Stewart later returned to ask Carlin what size shoes he wore, and told Carlin to remain there with Knoebel while he went to find a pair of shoes for him.

Soon after Stewart left, Carlin got up out of his chair, stretched himself and walked around the furnace near the stairway saying he wanted a drink of water. Monroe said he would get him a drink and when Monroe started to get the water, Carlin started to run up the basement stairway.

Knoebel grabbed Carlin and told Monroe to “grab that gun.” Carlin pulled away and shot Knoebel two times. As soon as Knoebel was shot he let loose of Carlin and cried out two or three times, screaming like he was in pain and ran to the top of the stairway.
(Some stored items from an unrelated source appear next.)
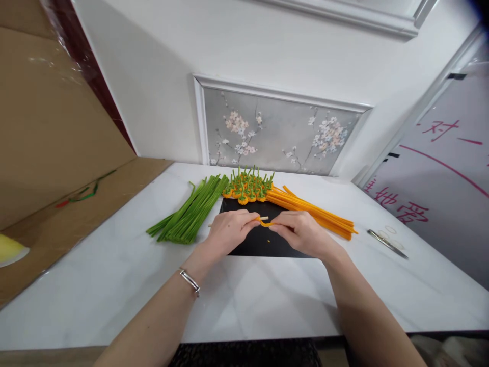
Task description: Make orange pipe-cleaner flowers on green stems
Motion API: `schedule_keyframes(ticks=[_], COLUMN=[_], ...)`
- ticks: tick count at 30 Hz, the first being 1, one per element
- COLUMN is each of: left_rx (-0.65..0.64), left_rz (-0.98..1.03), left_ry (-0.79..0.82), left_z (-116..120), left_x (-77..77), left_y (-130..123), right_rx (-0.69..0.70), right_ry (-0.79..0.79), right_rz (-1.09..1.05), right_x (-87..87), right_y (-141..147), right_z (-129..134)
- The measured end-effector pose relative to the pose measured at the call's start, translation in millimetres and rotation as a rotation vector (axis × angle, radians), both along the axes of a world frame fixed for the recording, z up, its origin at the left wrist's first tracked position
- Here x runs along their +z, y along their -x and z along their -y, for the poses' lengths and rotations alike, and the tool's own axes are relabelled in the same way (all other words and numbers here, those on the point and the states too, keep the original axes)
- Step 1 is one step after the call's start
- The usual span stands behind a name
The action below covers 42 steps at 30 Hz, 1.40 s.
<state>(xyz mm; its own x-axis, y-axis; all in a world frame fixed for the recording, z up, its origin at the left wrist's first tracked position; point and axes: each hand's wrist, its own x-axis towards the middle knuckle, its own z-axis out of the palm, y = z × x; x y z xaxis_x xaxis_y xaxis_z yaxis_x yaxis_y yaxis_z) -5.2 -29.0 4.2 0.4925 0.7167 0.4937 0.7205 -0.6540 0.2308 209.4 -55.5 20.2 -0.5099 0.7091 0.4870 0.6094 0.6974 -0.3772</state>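
Between my two hands runs an orange pipe cleaner, bent near a thin pale wooden stick. My left hand is closed around the stick and pinches one end of the pipe cleaner against it. With thumb and fingers together, my right hand grips the pipe cleaner's other end. Both hands are above a black mat. Just beyond them stand several small orange pumpkin shapes with green stems. To the left lies a bundle of green pipe cleaners, to the right a bundle of orange pipe cleaners.
On the right of the white table lies a slim metal tool near thin pale rings. A framed floral panel is on the wall behind. Cardboard borders the left side, and a whiteboard the right.
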Motion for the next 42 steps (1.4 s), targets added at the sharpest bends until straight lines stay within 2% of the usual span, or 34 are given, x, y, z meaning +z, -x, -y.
schedule_keyframes(ticks=[7,12,17,21,24,28,31,36,42], left_rx=[-0.056,-0.139,-0.212,-0.147,-0.126,-0.123,-0.094,-0.092,-0.187], left_rz=[-0.051,-0.036,0.026,0.159,0.185,0.148,0.135,0.138,0.172], left_ry=[0.001,-0.034,-0.073,-0.046,-0.036,-0.025,-0.006,0.021,0.099], left_z=[2,5,8,8,7,7,8,9,7], left_x=[-0.6,-0.5,-0.9,-2.1,-1.7,2.1,5.4,6.1,5.7], left_y=[-6,-9,-13,-14,-13,-11,-11,-11,-12], right_rx=[-0.076,-0.158,-0.224,-0.232,-0.161,-0.040,-0.005,-0.024,-0.055], right_ry=[-0.086,-0.079,0.051,0.189,0.240,0.123,0.038,0.062,-0.021], right_rz=[-0.204,-0.276,-0.154,-0.027,0.024,-0.042,-0.128,-0.108,-0.078], right_x=[-1.6,-7.6,-13.9,-13.7,-14.4,-14.5,-10.3,-6.7,-12.9], right_y=[-1,-2,-3,-2,-3,-6,-6,0,6], right_z=[-8,-18,-23,-20,-19,-19,-18,-13,-15])
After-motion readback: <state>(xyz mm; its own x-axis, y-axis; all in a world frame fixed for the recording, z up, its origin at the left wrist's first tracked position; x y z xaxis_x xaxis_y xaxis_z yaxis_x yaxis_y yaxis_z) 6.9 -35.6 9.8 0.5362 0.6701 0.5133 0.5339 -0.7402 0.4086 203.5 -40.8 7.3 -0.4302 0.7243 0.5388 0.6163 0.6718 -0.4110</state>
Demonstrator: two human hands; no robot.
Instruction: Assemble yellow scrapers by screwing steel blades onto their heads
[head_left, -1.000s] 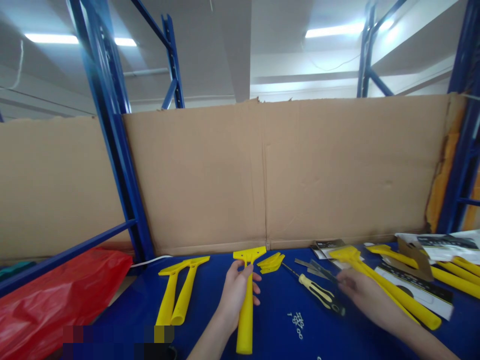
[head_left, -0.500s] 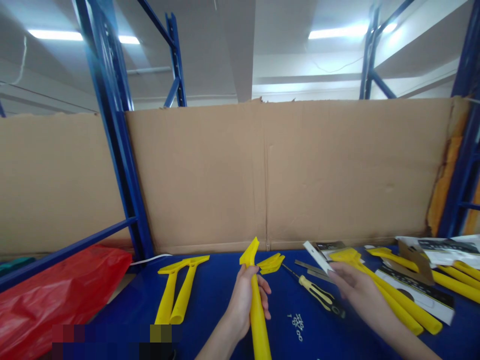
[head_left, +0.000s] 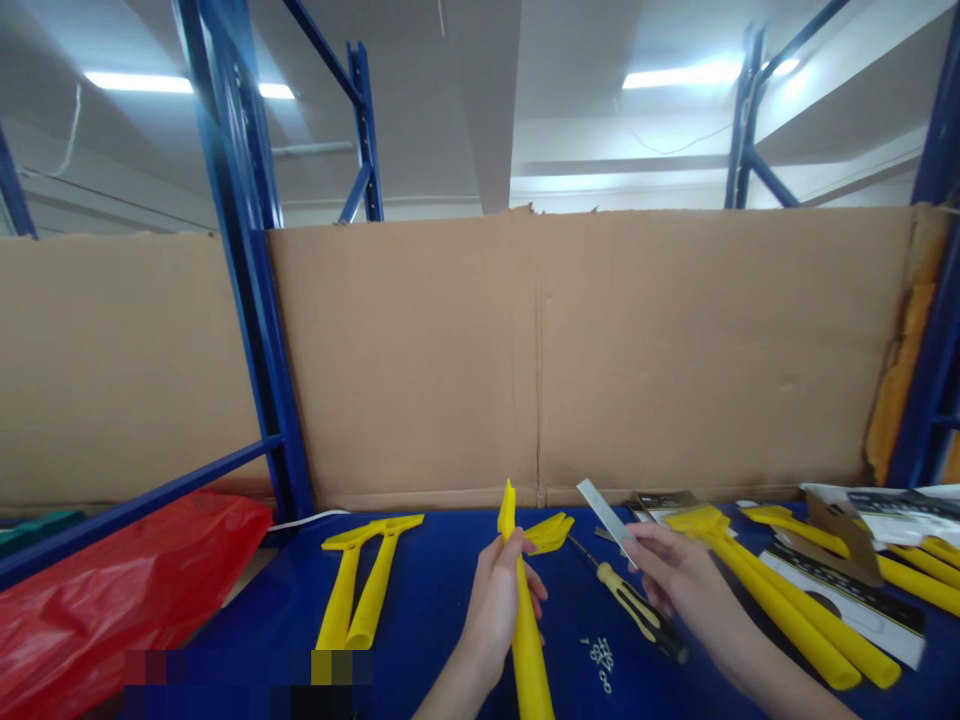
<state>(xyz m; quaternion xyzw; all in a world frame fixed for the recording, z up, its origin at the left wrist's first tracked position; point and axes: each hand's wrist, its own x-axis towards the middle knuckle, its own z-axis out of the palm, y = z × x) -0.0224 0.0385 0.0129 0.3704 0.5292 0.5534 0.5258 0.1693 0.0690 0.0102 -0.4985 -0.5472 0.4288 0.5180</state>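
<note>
My left hand (head_left: 501, 590) is wrapped round a yellow plastic handle (head_left: 529, 650), whose narrow head points up above the fingers. In my right hand (head_left: 671, 575) a flat, light metal strip (head_left: 604, 510) is pinched at its lower end and slants up to the left. Just right of my left hand lie loose yellow head pieces (head_left: 550, 534). A screwdriver (head_left: 634, 600) with a cream and black grip rests on the blue table between my hands. Small screws and nuts (head_left: 601, 662) lie in front of it.
Two yellow T-shaped tools (head_left: 379, 580) lie at the left of the blue table (head_left: 427, 590). At the right are more yellow handles (head_left: 810, 620), a printed card (head_left: 847, 600) and packaging. Red plastic (head_left: 142, 590) fills the lower left. A cardboard wall (head_left: 420, 360) stands behind.
My right hand has moved left with the metal strip, closer to my left hand. The yellow handle's head has turned and now looks narrower. The view has shifted slightly.
</note>
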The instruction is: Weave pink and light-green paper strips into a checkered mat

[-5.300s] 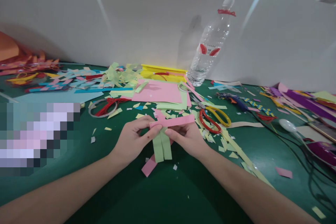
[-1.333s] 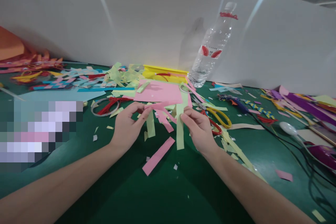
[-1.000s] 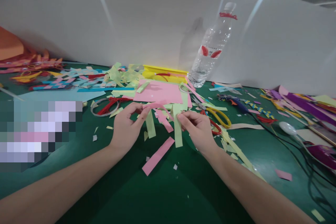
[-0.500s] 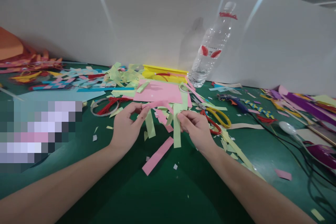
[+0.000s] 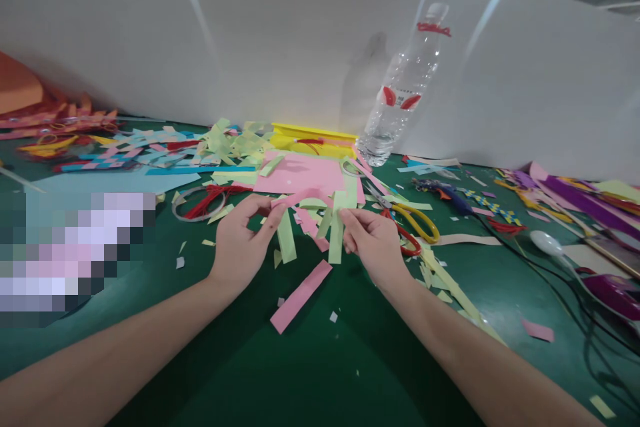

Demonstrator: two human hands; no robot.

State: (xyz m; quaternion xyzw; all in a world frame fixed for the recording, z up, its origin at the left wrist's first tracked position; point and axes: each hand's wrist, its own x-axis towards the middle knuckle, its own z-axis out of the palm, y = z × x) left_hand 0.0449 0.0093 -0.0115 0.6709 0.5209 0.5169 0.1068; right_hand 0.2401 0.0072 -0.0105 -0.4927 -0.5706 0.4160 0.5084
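Left hand (image 5: 244,237) partly over pink strip (image 5: 306,195)

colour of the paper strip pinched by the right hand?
Pale green; the paper strip in the right hand shows best in the head view.

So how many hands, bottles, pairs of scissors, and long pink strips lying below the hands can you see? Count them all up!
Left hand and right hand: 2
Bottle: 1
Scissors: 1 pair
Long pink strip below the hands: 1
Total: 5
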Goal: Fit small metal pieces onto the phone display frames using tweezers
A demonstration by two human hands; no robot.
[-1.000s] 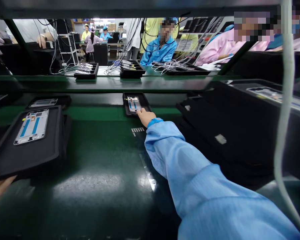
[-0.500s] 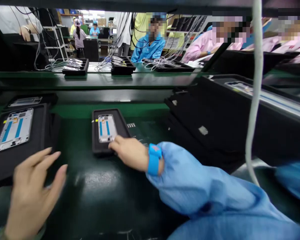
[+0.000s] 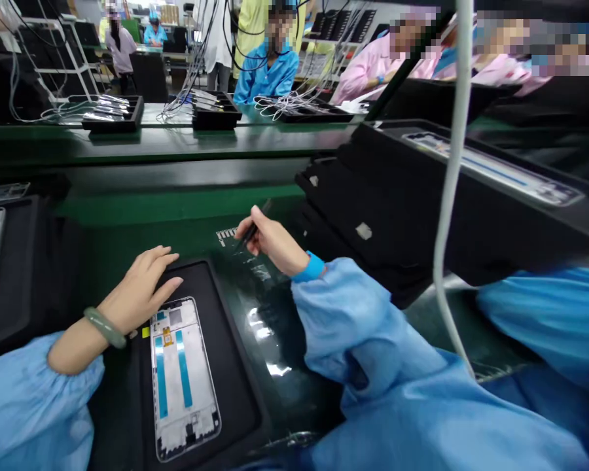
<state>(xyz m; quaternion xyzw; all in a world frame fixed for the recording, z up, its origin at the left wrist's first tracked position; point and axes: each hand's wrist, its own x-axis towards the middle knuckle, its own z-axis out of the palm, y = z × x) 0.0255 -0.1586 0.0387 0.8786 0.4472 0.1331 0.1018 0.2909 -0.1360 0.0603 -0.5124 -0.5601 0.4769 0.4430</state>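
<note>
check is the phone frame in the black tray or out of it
In it: the phone frame lies flat within the raised rim of the black tray, with tray surface showing around it.

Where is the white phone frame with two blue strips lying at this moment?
In the head view, the phone frame lies in a black tray at lower centre, just below the left hand and left of the right hand, which holds a dark pen-like tool.
</note>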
Carlin followed but was caught between the two cellar doors which fell down upon him.

Before he could free himself Stewart returned and with the assistance of others, arrested Carlin.

Police found two revolvers on Carlin and he was taken immediately to the county jail. Knoebel was taken to King’s Daughters’ Hospital where he died about one hour later.

The conviction was upheld by the state Supreme Court but the opinion cited that there was a question as to Carlin’s sanity and a test had not been made at the trial.

Carlin was awaiting execution on death row in Michigan City when in 1933 he was granted clemency by then-Gov. Paul V. McNutt, who commuted Carlin’s sentenced to life in prison with that sentenced commuted in 1949. He was released later that year — after serving 19 years —and returned to his home in Jeffersonville.

McNutt acted in the case after Judge Frank Gardner, who had presided over Carlin’s trial, called the governor to recommended commutation on the basis of unbalanced mentality.